◆ Activity
Please output the data below exactly as given, starting at its first line and stopping after the line that contains "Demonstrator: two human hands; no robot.".

◆ Dataset extract

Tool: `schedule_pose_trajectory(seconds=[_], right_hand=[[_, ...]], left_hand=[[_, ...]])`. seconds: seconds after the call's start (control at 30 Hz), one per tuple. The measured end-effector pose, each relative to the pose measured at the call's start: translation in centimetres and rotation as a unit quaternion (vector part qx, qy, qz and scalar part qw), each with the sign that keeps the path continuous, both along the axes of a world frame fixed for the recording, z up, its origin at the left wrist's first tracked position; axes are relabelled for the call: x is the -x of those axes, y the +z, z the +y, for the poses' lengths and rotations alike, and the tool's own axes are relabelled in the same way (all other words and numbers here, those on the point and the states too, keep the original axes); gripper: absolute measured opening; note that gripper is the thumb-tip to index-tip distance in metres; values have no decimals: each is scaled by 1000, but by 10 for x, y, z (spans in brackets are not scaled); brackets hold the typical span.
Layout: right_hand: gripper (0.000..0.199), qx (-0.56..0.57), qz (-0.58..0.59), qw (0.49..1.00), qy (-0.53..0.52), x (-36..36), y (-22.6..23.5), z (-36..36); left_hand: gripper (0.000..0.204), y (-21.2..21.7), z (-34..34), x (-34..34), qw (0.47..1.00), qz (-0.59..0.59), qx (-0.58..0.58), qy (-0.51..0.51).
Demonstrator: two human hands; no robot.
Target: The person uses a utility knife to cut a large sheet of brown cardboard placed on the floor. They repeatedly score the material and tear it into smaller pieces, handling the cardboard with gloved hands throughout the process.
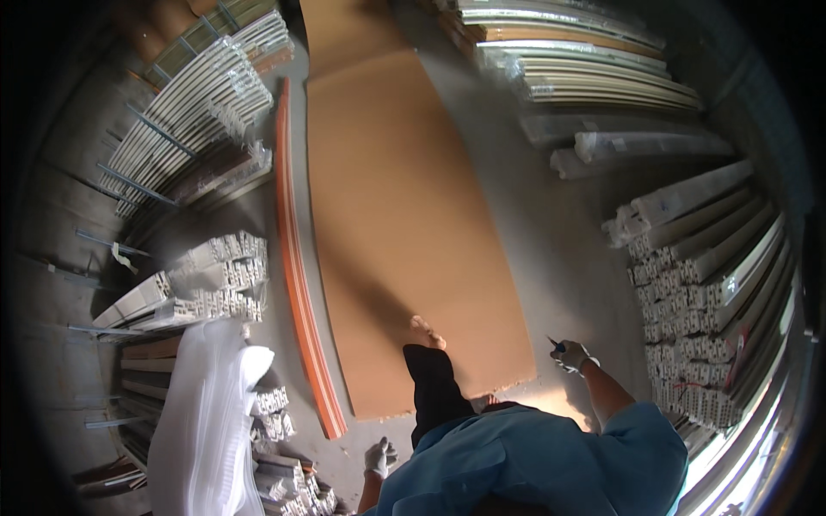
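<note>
A long brown cardboard sheet (404,215) lies on the grey floor, and my bare foot (428,332) stands on its near end. My right hand (572,355), in a white glove, is raised to the right of the sheet and grips a small blue-handled knife (557,346). My left hand (378,457), also gloved, hangs low near the sheet's near left corner with its fingers apart and nothing in it. An orange strip (297,258) runs along the sheet's left edge.
Stacked long white profiles on racks fill the left (198,112) and right (714,284) sides, with more bundles at the back right (585,60). A white plastic-wrapped bundle (206,413) lies at the lower left. Grey floor (551,249) shows between sheet and right stack.
</note>
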State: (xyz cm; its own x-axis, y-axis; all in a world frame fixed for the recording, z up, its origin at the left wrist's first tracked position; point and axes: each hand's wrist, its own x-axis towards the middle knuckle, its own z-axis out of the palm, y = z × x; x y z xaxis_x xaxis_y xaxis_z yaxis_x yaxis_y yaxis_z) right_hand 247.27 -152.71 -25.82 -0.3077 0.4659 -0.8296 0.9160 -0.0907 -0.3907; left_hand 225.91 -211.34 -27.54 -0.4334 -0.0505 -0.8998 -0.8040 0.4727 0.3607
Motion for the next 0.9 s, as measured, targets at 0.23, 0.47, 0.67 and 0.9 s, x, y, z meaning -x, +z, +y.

◆ Solution for this exercise
Tool: `schedule_pose_trajectory(seconds=[_], right_hand=[[_, ...]], left_hand=[[_, ...]])`. seconds: seconds after the call's start (control at 30 Hz), one per tuple. The measured end-effector pose, each relative to the pose measured at the call's start: translation in centimetres and rotation as a unit quaternion (vector part qx, qy, qz and scalar part qw), each with the sign that keeps the path continuous, both along the axes of a world frame fixed for the recording, z up, its origin at the left wrist's first tracked position; axes are relabelled for the call: x is the -x of those axes, y the +z, z the +y, for the poses' lengths and rotations alike, and the tool's own axes are relabelled in the same way (all other words and numbers here, those on the point and the states too, keep the original axes); gripper: absolute measured opening; note that gripper is the thumb-tip to index-tip distance in metres; values have no decimals: each is scaled by 1000, but by 10 for x, y, z (spans in brackets are not scaled); brackets hold the typical span.
Layout: right_hand: gripper (0.000..0.199), qx (-0.56..0.57), qz (-0.58..0.59), qw (0.49..1.00), qy (-0.53..0.52), x (-36..36), y (-22.6..23.5), z (-36..36); left_hand: gripper (0.000..0.204), y (-21.2..21.7), z (-34..34), x (-34..34), qw (0.47..1.00), qz (-0.59..0.59), qx (-0.58..0.58), qy (-0.51..0.51).
Demonstrator: two human hands; no robot.

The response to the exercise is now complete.